Modificaciones puntuales en el ectodominio de la proteína M2 de influenza para la evaluación de vacunas universales

NORA MATTION; WALTER SPERAT; LORENA ITATI IBAÑEZ; JOSE MANUEL GOMEZ

Ciudad Autonoma de Buenos Aires

Jornada; VIII JORNADAS DE JÓVENES INVESTIGADORES; 2018

Facultad de Veterinaria (UBA)

El virus de influenza causa infecciones epidémicas en el hombre, las aves y diversas especies de animales susceptibles. El virus evoluciona continuamente mediante intercambio de segmentos genómicos o por incorporación de mutaciones en las proteínas de superficie contra las cuales se dirige la respuesta inmune evocada por las vacunas convencionales. Por lo tanto las vacunas deben ser actualizadas anualmente. Una estrategia para superar esta dificultad consiste en dirigir la respuesta inmune hacia regiones más conservadas del virus tales como el ectodominio de la proteína M2 (M2e), con el fin de generar vacunas universales. Sin embargo, y a pesar de que M2e está conservada, con baja frecuencia se han reportado algunas mutaciones que podría poner en riesgo la efectividad de dichas vacunas.

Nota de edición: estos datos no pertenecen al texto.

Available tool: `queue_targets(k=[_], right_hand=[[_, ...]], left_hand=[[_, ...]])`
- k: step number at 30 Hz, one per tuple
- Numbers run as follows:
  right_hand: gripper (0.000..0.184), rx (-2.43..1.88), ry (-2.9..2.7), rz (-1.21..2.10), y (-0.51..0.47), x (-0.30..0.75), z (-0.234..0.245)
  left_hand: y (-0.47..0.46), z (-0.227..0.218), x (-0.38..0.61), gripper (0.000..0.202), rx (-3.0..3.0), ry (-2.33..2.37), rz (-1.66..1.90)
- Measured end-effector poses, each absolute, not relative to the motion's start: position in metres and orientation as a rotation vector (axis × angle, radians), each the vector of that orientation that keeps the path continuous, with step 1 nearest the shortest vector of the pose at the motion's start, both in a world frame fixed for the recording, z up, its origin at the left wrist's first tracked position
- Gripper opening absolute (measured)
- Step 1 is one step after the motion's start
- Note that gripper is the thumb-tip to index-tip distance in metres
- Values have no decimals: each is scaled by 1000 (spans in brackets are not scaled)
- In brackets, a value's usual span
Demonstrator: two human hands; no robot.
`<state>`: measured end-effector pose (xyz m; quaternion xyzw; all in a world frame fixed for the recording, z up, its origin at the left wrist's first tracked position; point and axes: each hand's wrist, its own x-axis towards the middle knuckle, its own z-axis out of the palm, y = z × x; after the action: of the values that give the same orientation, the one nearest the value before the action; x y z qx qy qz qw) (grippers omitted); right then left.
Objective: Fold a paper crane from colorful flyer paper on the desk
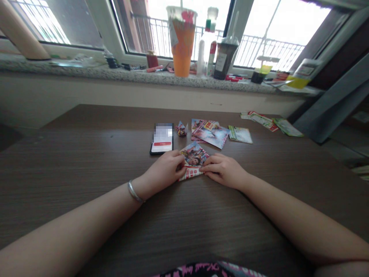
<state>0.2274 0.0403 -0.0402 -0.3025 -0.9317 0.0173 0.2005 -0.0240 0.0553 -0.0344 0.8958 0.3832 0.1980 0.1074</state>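
Observation:
A printed sheet of paper [195,154], partly folded, lies on the table between my hands. Its upper part shows a colourful picture, and the lower flap is white with red print. My left hand [168,167], with a silver bangle at the wrist, has its fingers curled on the paper's left edge. Across from it, my right hand [223,169] presses its fingertips together on the right edge. My fingers cover both side corners. A phone [162,139] with a lit screen lies just beyond my left hand, and a small folded paper figure [181,129] stands next to it.
Several printed sheets [211,134] lie overlapped beyond my hands, with a green and white stack of papers [240,134] beside them. More leaflets [263,120] lie at the back right. On the windowsill stand an orange drink cup [182,46], a dark cup [224,59] and bottles.

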Motion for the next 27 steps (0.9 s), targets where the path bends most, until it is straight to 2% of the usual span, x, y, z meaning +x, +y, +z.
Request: queue_targets(k=[17,27], right_hand=[[27,-865,-2638,-30,40,227,-41],[28,-1043,-2622,-188,40,227,-42]], left_hand=[[56,-35,-26,6,2616,1161,586],[53,-33,-25,21,2805,961,654]])
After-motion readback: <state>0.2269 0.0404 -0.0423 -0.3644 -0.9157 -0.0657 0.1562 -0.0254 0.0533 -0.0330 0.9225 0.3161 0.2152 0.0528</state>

El objetivo del proyecto es generar virus de influenza A con M2e modificados con el fin de determinar el fitness y el potencial de escape de dichos virus a la respuesta inmune inducida por vacunas universales. Como paso inicial se comenzó con la introducción de mutaciones puntuales en M2e utilizando un vector para genética reversa que codifica la proteína M2 en el mismo fragmento que la proteína NA. Se utilizó también un segundo vector que expresa la proteína M1 y tienen deleteados los sitios de splicing alternativo que conducen a la expresión de M2. Utilizando la técnica de mutagénesis dirigida se introdujeron mutaciones en M2e por PCR seguida por restricción con la enzima DpnI y posterior transformación en bacterias DH5alfa. Los clones positivos se analizaron por restricción con la enzima XbaI. Para poner a punto la técnica de genética reversa, que permite la generación de virus infectivo, se co-transfectaron células HEK-293 con estos vectores y otros 6 vectores que codifican para el resto de las proteínas del virus. A las 24-48 horas postransfección, se utilizó el sobrenadante de las células transfectadas para infectar células MDCK y se determinó la formación de partículas infectivas por observación de la destrucción de la monocapa de células. Las construcciones también fueron analizadas mediante Western Blot para determinar la correcta expresión de las proteínas M1 y M2. A partir de los resultados obtenidos hasta el momento, podemos concluir que es posible la modificación del virus de influenza mediante las estrategias planteadas. Esto nos permitirá generar virus mutantes para determinar la capacidad protectiva de vacunas universales basadas en M2e.